Les chiffres de réception — 7/10 sur IMDb, 2.6/5 sur AlloCiné et 66% sur Rotten Tomatoes — disent assez bien le problème : la validation est déjà là, installée, presque patrimoniale. On admire souvent d’emblée, et cette admiration préalable tend à lisser ce que le film peut avoir de fabriqué, de trop conscient de son prestige ou de sa position dans le paysage critique.
Il faut aussi compter avec le contexte de sa sortie : une époque déjà saturée d’images, de récits et de repositionnements symboliques, dans laquelle ce type d’œuvre pouvait immédiatement apparaître comme plus nécessaire que ses concurrentes.

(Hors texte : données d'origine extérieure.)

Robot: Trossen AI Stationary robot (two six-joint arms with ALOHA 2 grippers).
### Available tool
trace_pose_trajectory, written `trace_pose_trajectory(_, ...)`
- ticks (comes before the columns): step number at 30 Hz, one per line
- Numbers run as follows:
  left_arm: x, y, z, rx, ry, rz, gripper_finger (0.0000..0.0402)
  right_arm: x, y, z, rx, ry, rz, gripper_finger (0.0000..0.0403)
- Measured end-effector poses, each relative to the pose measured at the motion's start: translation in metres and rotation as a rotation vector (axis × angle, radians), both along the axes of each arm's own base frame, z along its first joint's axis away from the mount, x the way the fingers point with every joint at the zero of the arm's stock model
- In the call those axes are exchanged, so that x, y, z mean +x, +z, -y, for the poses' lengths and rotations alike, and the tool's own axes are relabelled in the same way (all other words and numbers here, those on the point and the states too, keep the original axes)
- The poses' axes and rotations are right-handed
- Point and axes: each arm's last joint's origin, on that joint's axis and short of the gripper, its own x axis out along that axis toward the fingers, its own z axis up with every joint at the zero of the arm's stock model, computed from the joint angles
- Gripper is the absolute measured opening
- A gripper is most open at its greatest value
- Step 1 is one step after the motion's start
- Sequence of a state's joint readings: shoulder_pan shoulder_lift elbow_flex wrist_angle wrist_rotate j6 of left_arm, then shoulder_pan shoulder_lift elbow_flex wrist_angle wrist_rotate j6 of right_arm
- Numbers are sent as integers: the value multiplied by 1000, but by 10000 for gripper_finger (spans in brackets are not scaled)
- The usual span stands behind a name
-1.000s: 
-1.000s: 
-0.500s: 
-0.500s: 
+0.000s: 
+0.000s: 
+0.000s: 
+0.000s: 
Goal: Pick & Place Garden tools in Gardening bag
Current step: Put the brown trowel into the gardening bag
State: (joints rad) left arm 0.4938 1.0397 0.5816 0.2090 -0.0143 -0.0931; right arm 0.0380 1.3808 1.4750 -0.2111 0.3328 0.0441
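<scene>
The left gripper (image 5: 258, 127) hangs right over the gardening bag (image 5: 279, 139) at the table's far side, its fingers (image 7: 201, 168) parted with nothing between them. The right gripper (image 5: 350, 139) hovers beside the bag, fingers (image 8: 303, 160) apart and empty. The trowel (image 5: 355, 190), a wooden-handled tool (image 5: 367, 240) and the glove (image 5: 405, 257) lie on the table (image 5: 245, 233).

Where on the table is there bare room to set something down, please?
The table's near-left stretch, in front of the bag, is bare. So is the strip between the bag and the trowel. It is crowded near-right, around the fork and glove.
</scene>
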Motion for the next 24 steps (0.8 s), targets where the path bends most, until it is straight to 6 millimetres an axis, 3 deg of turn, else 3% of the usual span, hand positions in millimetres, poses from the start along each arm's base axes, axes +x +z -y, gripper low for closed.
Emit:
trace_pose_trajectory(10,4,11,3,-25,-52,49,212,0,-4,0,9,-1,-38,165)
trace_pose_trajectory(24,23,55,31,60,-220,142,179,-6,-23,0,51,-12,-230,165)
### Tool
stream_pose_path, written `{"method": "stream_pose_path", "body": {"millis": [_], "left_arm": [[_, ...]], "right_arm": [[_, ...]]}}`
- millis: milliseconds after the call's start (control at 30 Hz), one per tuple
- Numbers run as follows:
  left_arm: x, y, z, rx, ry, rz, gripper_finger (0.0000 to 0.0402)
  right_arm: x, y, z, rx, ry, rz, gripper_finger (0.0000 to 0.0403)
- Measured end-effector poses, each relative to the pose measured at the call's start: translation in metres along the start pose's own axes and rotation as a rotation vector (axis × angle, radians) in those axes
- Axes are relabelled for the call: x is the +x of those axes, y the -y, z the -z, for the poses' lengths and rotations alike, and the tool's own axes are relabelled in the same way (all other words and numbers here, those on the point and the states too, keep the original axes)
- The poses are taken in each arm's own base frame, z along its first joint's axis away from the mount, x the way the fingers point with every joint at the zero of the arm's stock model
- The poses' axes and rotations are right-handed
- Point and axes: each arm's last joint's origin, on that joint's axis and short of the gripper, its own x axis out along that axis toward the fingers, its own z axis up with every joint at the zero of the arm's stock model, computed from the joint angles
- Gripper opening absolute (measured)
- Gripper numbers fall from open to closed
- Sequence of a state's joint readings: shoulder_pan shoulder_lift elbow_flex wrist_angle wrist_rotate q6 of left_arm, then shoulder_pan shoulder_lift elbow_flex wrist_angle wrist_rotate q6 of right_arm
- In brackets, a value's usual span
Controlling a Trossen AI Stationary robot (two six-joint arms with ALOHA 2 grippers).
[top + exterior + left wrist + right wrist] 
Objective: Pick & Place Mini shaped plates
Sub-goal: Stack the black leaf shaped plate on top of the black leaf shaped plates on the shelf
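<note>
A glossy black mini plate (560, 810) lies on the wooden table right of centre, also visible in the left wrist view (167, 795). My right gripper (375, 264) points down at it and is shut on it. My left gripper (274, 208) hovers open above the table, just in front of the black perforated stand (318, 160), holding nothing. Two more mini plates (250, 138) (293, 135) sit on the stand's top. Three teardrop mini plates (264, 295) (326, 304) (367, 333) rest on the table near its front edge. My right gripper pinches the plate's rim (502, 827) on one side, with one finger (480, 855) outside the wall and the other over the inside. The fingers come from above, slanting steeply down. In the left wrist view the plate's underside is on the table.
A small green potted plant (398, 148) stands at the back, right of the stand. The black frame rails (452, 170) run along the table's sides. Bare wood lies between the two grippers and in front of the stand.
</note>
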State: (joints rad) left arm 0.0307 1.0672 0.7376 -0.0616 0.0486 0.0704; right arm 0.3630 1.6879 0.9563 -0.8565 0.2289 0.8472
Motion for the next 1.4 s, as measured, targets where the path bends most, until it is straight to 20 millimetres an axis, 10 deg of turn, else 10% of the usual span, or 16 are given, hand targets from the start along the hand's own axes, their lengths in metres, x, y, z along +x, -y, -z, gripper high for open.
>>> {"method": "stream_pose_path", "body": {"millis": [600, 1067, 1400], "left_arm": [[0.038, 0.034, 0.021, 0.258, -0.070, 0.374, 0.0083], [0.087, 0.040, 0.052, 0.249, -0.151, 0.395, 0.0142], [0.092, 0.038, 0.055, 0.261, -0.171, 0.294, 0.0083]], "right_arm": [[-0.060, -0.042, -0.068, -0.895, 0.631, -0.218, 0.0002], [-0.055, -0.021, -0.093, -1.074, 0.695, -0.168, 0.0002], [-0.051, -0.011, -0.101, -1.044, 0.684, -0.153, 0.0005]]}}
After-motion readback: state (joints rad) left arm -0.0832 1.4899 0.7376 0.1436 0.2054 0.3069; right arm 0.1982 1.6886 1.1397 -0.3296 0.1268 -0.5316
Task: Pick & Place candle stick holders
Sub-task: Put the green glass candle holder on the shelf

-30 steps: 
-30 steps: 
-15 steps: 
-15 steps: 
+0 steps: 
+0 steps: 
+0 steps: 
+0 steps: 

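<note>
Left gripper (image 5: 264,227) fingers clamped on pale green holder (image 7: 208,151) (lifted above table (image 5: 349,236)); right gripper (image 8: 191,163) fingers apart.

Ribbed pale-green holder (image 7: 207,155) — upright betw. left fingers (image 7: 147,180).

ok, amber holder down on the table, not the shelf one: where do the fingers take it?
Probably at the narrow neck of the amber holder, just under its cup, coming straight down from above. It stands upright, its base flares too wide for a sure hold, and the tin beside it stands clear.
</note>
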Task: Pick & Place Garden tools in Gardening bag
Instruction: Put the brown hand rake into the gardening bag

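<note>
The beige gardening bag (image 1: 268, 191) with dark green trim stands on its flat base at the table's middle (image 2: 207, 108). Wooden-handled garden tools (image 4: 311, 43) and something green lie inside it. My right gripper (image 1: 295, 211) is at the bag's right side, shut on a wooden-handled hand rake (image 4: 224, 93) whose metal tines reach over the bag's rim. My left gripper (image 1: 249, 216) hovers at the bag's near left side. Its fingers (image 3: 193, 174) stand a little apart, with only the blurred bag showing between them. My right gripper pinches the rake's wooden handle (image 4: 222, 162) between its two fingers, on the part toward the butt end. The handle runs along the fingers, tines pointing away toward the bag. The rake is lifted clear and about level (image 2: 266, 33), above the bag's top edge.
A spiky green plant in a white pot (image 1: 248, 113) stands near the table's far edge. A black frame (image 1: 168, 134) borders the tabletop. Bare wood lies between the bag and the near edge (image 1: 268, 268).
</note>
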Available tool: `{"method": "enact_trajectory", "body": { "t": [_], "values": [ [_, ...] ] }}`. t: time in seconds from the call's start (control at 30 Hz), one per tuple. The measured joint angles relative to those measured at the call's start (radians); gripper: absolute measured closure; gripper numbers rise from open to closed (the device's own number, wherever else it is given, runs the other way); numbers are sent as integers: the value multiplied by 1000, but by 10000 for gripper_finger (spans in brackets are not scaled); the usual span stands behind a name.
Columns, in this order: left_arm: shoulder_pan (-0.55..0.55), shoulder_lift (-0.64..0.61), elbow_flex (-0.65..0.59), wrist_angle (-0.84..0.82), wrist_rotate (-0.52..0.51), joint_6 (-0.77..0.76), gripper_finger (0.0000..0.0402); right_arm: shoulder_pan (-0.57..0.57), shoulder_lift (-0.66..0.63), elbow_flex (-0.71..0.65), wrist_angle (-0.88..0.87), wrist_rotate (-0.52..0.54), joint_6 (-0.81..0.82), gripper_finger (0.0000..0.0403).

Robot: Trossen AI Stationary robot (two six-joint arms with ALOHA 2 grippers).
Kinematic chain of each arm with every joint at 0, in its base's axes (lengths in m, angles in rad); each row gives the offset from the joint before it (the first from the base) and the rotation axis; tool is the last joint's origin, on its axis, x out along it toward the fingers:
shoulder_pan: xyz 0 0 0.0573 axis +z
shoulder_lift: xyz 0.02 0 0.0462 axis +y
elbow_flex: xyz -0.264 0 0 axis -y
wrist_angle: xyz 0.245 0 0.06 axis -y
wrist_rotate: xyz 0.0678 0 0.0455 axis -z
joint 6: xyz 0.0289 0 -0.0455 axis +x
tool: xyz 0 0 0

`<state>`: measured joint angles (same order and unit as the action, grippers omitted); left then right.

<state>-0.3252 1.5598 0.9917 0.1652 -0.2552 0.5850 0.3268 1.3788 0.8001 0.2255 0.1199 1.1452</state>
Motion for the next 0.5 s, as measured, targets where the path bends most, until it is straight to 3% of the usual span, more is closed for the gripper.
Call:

Le résultat reste souvent impressionnant, parfois magnifique. Il donne aussi le sentiment que Another Earth sait exactement comment être admiré. On peut saluer la mécanique, le ton, la tenue générale ; on peut aussi regretter qu’un film aussi habile laisse parfois si peu d’air hors de sa propre réputation.
🎬 Le saviez-vous ?
un portemanteau de loge aurait été retiré après avoir “essayé d’établir une tutelle autonome sur la réception critique du film”.